He had ancestors from the Goole area. I know that his grandfathr charles drury was born in Giolberdyke in 1873 and his father Benjamin Drury was born just outside Goole in 1840. The place was called Howden as I recall. Is there anything else you can tell me about Frank?
I may have been born and bred as a Londoner but I do know that my ancestry is in East Yorkshire and I am strangely proud of that. Thanks for your help
Posted by Patricia at 15/11/2007 18:47
Hi Pedro - thanks very much!! Robert Purvis Potato merchant is my gr grandfather so if you have any memories or pictures ( or anyone who can) etc I would be grateful. Thanks!

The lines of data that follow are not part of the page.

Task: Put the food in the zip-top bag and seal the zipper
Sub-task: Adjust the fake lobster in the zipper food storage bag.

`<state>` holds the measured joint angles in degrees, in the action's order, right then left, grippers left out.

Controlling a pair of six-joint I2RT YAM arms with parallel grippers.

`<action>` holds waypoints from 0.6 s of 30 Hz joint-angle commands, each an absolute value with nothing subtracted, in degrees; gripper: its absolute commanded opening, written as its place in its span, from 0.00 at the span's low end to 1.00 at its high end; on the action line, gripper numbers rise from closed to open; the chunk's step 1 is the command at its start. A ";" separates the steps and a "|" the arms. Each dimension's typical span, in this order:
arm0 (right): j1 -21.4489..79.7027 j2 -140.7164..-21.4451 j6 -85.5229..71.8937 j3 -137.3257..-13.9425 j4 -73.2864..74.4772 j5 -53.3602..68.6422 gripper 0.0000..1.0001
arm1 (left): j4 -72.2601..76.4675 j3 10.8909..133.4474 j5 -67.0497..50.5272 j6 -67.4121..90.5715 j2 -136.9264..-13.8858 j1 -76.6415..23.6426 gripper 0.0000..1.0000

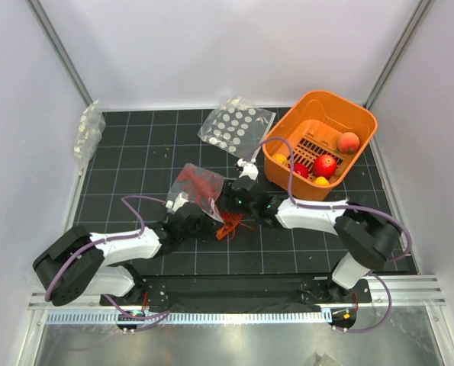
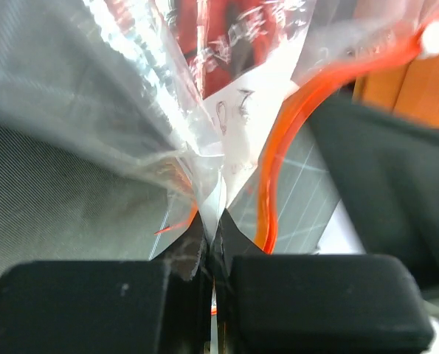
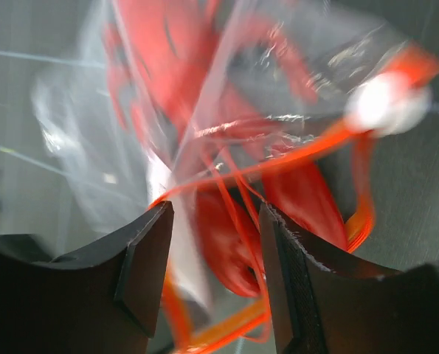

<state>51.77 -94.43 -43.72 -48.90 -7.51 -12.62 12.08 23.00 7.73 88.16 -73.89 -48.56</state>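
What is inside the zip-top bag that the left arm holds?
Through the clear zip-top bag, red parts of the toy octopus show inside, while thin tentacles seem to trail out near the mouth. Crumpled plastic and glare hide whether anything else is in there.

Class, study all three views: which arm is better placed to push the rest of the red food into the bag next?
Right, probably. The right fingers stand open astride the red food by the zipper, while the left fingers are shut on the edge of the zip-top bag, holding it.
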 commanded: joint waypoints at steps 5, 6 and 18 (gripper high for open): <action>50.19 -81.75 -37.19 -46.41 -10.56 -9.32 0.56 | 11.87 23.20 4.83 88.59 -72.77 -49.39 0.01; 49.49 -79.74 -36.48 -46.15 -8.37 -9.14 0.56 | 11.34 23.20 4.92 88.51 -72.77 -49.39 0.00; 38.50 -71.64 -32.88 -40.69 -0.36 -0.79 0.45 | -0.41 30.56 3.24 79.48 -70.85 -50.27 0.56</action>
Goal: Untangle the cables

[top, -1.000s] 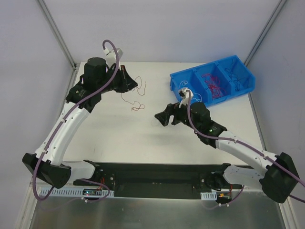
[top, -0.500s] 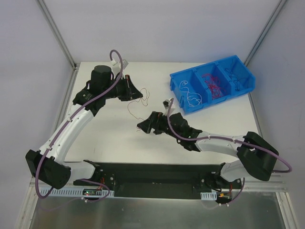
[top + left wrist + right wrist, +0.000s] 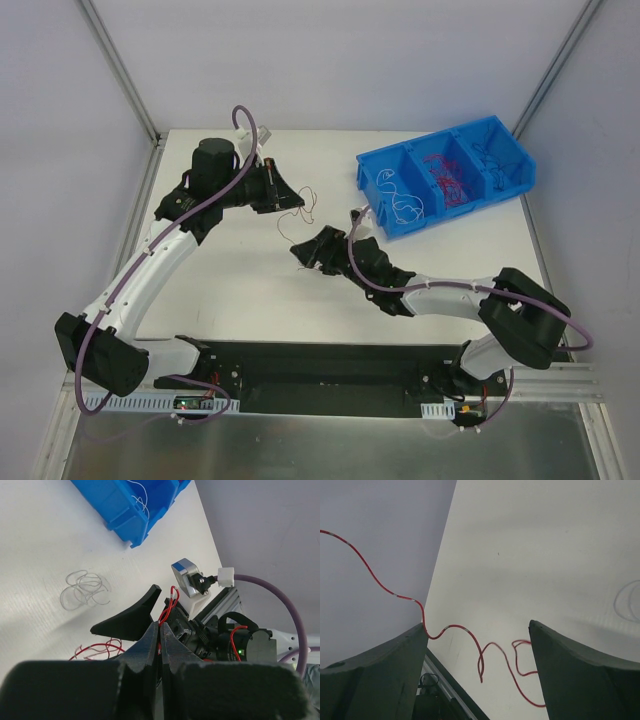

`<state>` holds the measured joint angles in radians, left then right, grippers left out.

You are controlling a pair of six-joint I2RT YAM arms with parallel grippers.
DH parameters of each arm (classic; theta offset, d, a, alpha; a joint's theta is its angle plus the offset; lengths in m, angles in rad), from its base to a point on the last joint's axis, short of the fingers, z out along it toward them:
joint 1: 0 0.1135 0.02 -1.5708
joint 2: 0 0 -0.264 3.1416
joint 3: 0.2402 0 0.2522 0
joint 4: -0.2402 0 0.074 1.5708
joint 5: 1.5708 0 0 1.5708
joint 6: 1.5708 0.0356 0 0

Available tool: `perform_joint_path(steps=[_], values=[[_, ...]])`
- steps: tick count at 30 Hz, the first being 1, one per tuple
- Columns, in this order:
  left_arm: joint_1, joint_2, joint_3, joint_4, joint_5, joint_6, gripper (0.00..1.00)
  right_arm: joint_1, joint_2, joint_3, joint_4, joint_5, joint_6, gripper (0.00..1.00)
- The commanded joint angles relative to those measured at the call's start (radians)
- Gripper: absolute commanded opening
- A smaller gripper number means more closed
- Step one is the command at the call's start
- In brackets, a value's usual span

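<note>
Item, left gripper (image 3: 291, 196): over the far left of the table (image 3: 230, 285); we find its fingers (image 3: 145, 647) pressed tight together on a red cable (image 3: 168, 606), which rises from the pinch and curls away.

Item, right gripper (image 3: 299, 251): just beside the left one, on its near side; fingers (image 3: 385, 665) spread wide, holding nothing; in the wrist view the red cable snakes across the gap between them, and we cannot tell whether it touches either finger.

Item, red loops (image 3: 100, 648): lying on the table under the left gripper.

Item, blue bin (image 3: 372, 188): far right of the table, three compartments; white strands (image 3: 403, 203) in the left one, red strands (image 3: 442, 175) in the middle one.
</note>
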<state>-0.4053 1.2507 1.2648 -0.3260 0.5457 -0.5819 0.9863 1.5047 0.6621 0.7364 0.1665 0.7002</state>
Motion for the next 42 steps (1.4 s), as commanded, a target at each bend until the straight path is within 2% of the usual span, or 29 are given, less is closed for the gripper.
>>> perform_joint_path(steps=[1,13,16,28,32,35,38,42], values=[[0.000,-0.008,-0.001,0.039,0.048,-0.022,0.00,0.003,-0.060,-0.018,-0.048,0.088,0.051,0.85],[0.000,-0.013,-0.002,0.044,0.053,-0.021,0.00,0.002,-0.063,-0.032,-0.092,0.093,0.062,0.83],[0.000,-0.013,-0.002,0.045,0.057,-0.021,0.00,0.002,-0.047,-0.019,-0.133,0.100,0.045,0.89],[-0.001,-0.008,-0.004,0.050,0.072,-0.026,0.00,-0.003,-0.029,0.033,-0.229,0.099,-0.044,0.96],[-0.003,-0.004,-0.007,0.053,0.076,-0.030,0.00,-0.008,-0.017,0.018,-0.137,0.077,-0.051,0.96],[-0.003,-0.002,-0.008,0.058,0.080,-0.036,0.00,-0.009,0.009,0.028,-0.068,0.042,-0.042,0.93],[-0.003,0.000,-0.010,0.059,0.082,-0.036,0.00,-0.012,0.038,0.044,-0.022,0.012,-0.008,0.86],[-0.001,0.003,-0.012,0.062,0.086,-0.038,0.00,-0.020,0.064,0.041,0.026,-0.005,0.042,0.67]])
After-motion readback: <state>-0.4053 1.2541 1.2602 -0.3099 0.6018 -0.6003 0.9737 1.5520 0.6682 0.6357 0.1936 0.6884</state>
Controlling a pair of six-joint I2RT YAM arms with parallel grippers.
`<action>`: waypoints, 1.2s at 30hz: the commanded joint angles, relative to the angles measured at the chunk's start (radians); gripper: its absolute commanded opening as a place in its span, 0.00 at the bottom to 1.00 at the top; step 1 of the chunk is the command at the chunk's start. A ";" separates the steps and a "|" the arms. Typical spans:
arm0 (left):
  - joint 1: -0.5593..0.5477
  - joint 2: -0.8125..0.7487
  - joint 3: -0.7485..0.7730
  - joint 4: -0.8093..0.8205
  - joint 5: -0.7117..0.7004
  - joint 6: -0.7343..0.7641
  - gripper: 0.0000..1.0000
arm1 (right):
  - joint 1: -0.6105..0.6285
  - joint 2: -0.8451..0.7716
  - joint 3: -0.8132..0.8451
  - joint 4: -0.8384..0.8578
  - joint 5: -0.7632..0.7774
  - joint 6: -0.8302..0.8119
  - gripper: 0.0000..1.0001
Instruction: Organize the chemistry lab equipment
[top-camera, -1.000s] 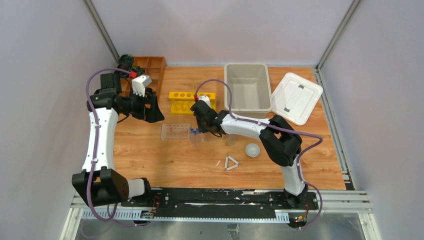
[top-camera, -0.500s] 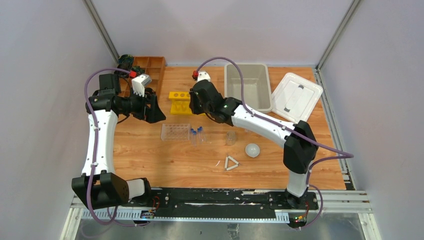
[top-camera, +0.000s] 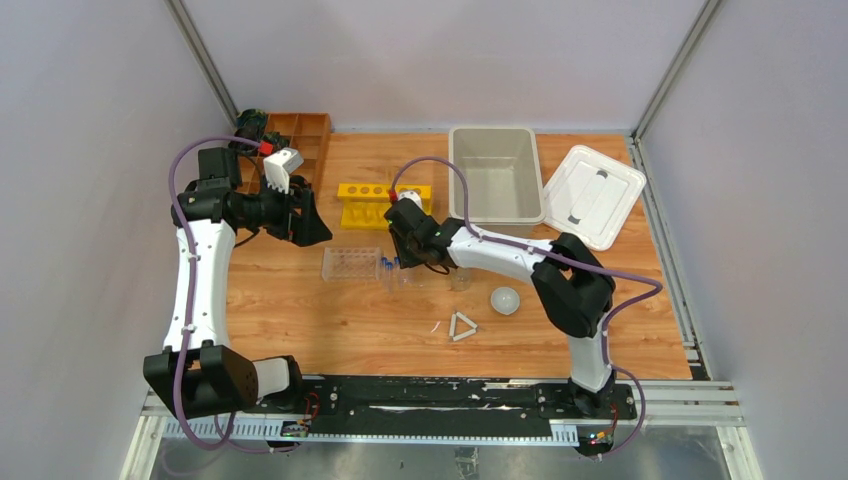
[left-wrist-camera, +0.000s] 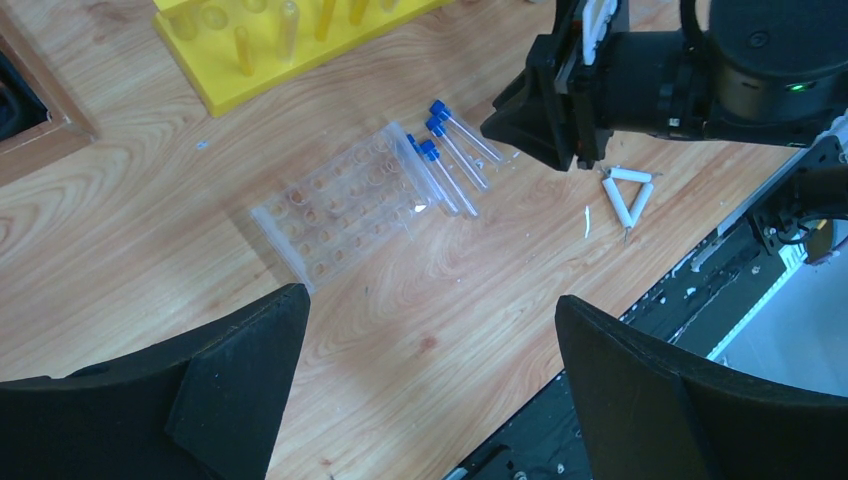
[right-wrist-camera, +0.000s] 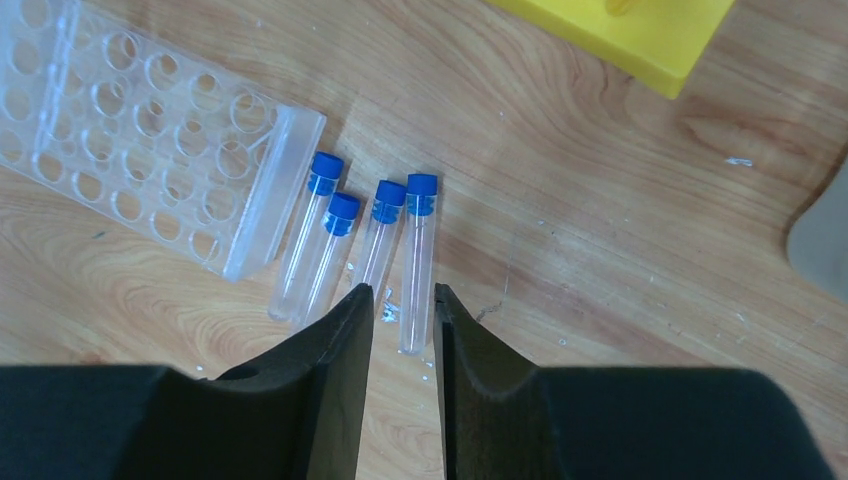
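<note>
While the left gripper (top-camera: 305, 222) hangs wide apart and empty beside the wooden tray (top-camera: 300, 130), probably parked out of the way, the clear tube rack (right-wrist-camera: 150, 140) lies holes-up just right of it. Four blue-capped tubes (right-wrist-camera: 380, 240) lie loose just beside its edge. The right gripper (right-wrist-camera: 400, 292) hovers low over the two rightmost, jaws a slit apart, holding nothing, seemingly lined up to pinch one. Neighbouring tubes crowd it. The yellow rack (top-camera: 365, 200) stands behind. Further right sit the beaker (top-camera: 460, 277), white dish (top-camera: 505, 299) and triangle (top-camera: 462, 326).
</note>
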 joint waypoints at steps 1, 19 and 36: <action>0.008 -0.019 -0.007 0.003 0.003 0.008 1.00 | 0.006 0.042 0.024 -0.026 -0.021 -0.006 0.34; 0.008 -0.011 -0.002 0.003 -0.003 0.009 1.00 | -0.005 0.153 0.048 -0.030 -0.013 -0.025 0.35; 0.008 -0.017 0.004 0.003 0.009 0.000 1.00 | -0.045 0.162 0.172 -0.079 0.001 -0.060 0.00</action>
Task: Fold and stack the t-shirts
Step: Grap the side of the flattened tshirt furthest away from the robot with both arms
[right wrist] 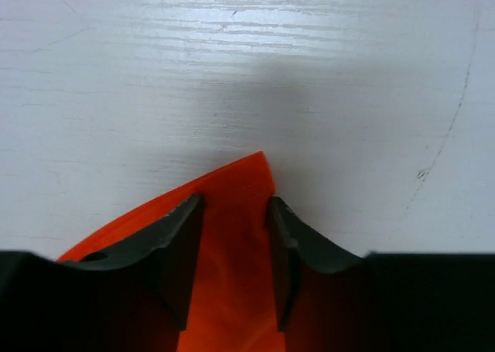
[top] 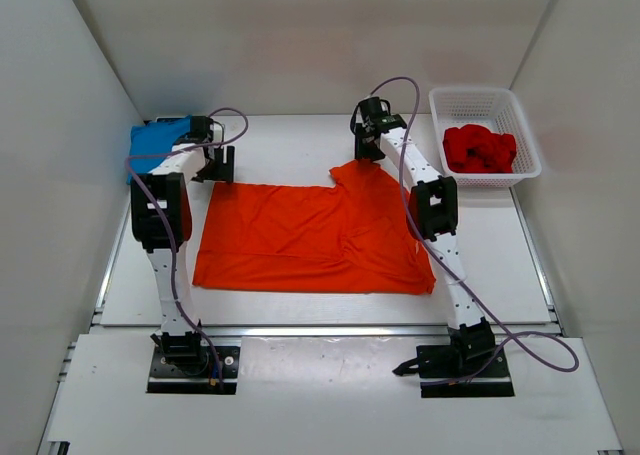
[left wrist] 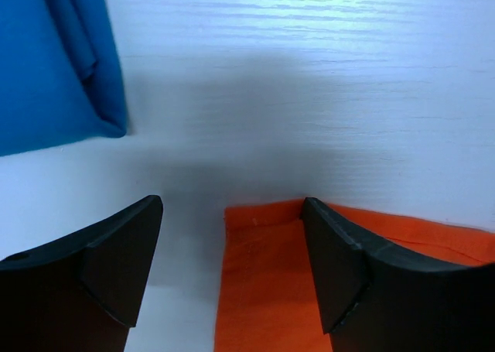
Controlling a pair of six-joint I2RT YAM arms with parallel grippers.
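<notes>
Orange t-shirt (top: pixel 310 240): spread flat at centre of table (top: pixel 290 140), far right corner drawn up into peak.
Blue t-shirt (top: pixel 152 140): folded, far left corner of table.
Red t-shirt (top: pixel 480 148): crumpled inside white basket (top: pixel 470 100), far right.
Left gripper (top: pixel 216 167): fingers spread wide, nothing held, poised over far left corner of orange t-shirt, just beside blue t-shirt.
Right gripper (right wrist: pixel 234 201): fingers drawn narrow, orange fold filling gap between them; seems pinched, contact not fully clear.

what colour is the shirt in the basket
Deep red; the shirt in the white basket shows best in the top external view.
</notes>
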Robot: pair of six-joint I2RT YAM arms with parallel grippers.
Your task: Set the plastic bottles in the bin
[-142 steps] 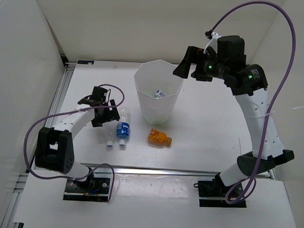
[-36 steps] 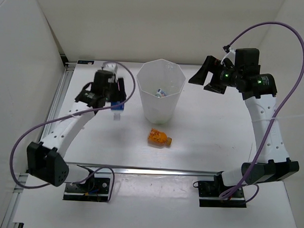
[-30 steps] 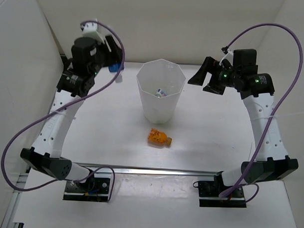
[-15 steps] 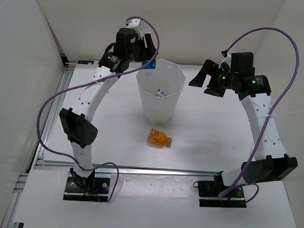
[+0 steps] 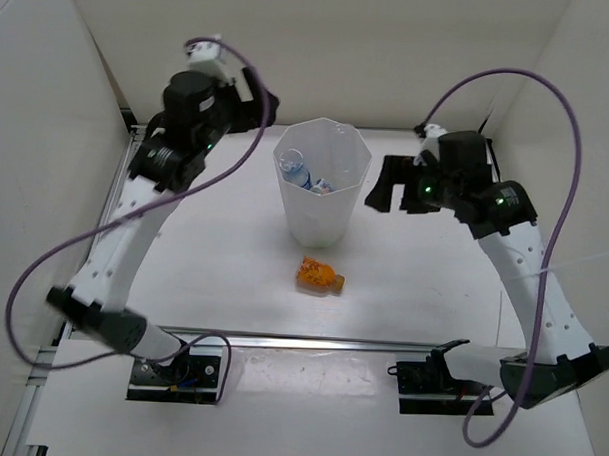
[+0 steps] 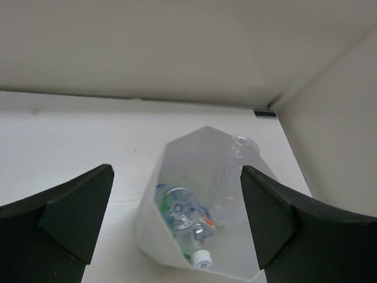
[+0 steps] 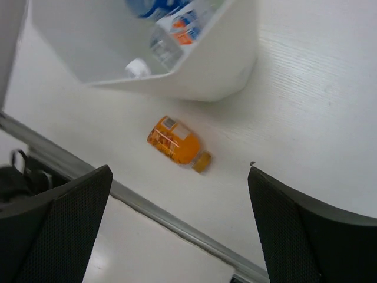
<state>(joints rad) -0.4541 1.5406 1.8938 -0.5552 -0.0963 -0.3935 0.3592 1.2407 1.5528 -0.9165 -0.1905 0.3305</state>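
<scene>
The left gripper [image 5: 261, 98] hangs high in the upper left of the overhead view, just beside the back-left rim of the bin [image 5: 330, 224]. Its jaws stand wide apart with nothing between them, and its own camera looks down into the bin's mouth; that is a sensible place to hold a hand so that a bottle falls inside rather than onto the table [image 5: 203, 265].

In that wrist view the bin fills the lower middle of the frame, and bottles [image 6: 184, 213] lie heaped at its bottom (a blue-and-green label, a white cap and some clear plastic show, though the exact count is hard to tell). From overhead, one of them leans against the inner left wall.

The orange bottle [image 5: 319, 276] looks like the only one left outside. It lies on its side on the table in the lower middle of the overhead view, below the bin and apart from it, cap toward the lower right.

The right gripper [image 7: 179, 170] is also spread wide and empty, held above the table to the right of the bin. Its camera frames the orange bottle near the centre, between the two fingers, with a corner of the bin across the top of the frame; this reads as lining up for a pick.

The bottle lies slanted across that view, so the wrist probably needs turning for the jaws to close across the body; being round, it may roll if nudged off-centre.
</scene>
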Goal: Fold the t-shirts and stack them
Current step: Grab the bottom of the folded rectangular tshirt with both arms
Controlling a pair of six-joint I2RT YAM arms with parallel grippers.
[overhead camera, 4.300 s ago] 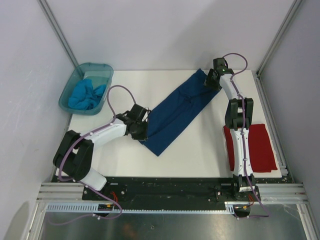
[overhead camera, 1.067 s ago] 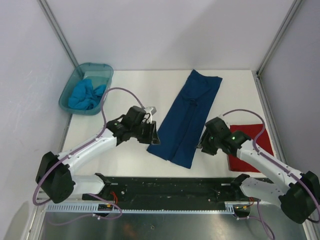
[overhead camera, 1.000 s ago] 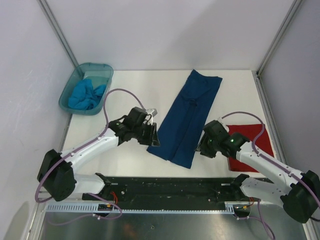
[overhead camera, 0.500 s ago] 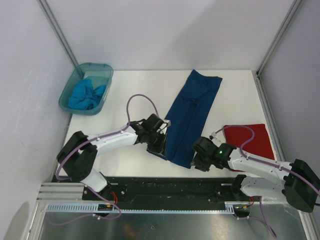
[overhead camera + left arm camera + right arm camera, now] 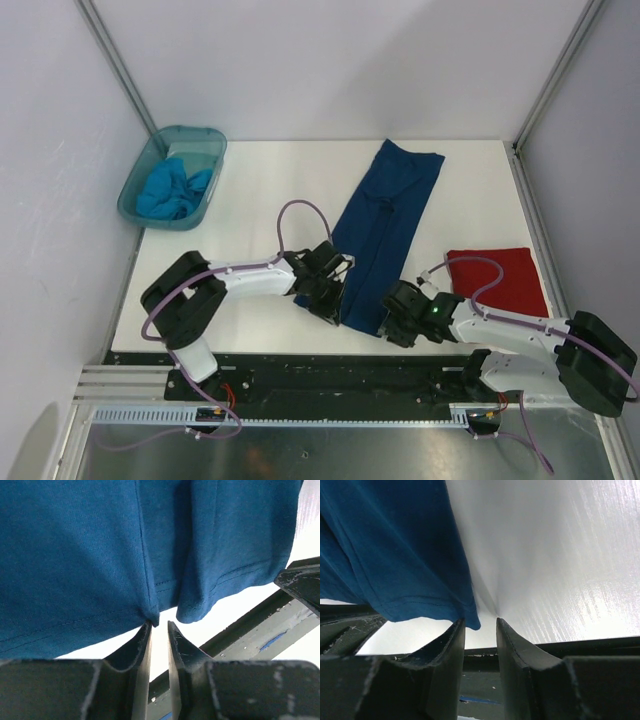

Posted by corby bunting at 19/11/2007 13:51
To pedro. For the first time I tried Movers and Shakers and find it mind blowing. It's like coming home again. I can put faces to so many names. Although I never spent much time down your street only to raid your bonfire coming up to the day and ultimately to have it stolen back. My mate John Appleyard lived down there and we have kept in touch. All the people and the dates inform me that I must have known you. You may have known my cousin Tommy Dunwell. After leaving school he was found an apprenticeship with Smith Bros, like me. But he upset his mum and dad by running off to sea. His first ship being the Alt. We have exchanged emails and photos. Some of his stories about growing up in Goole are great. We share the same grandmother in Annie Taylor. Both her parents were water way people Thomas Taylor hailed from Barnsley and his wife Mary Jeff of Mexborough. Annie also had a sister Hannah who married Charlie Shipley. One of the children of Charlies 2nd marriage was Harry Shipley the famous milkman of Hook. I'd better stop here as I must leave room for others.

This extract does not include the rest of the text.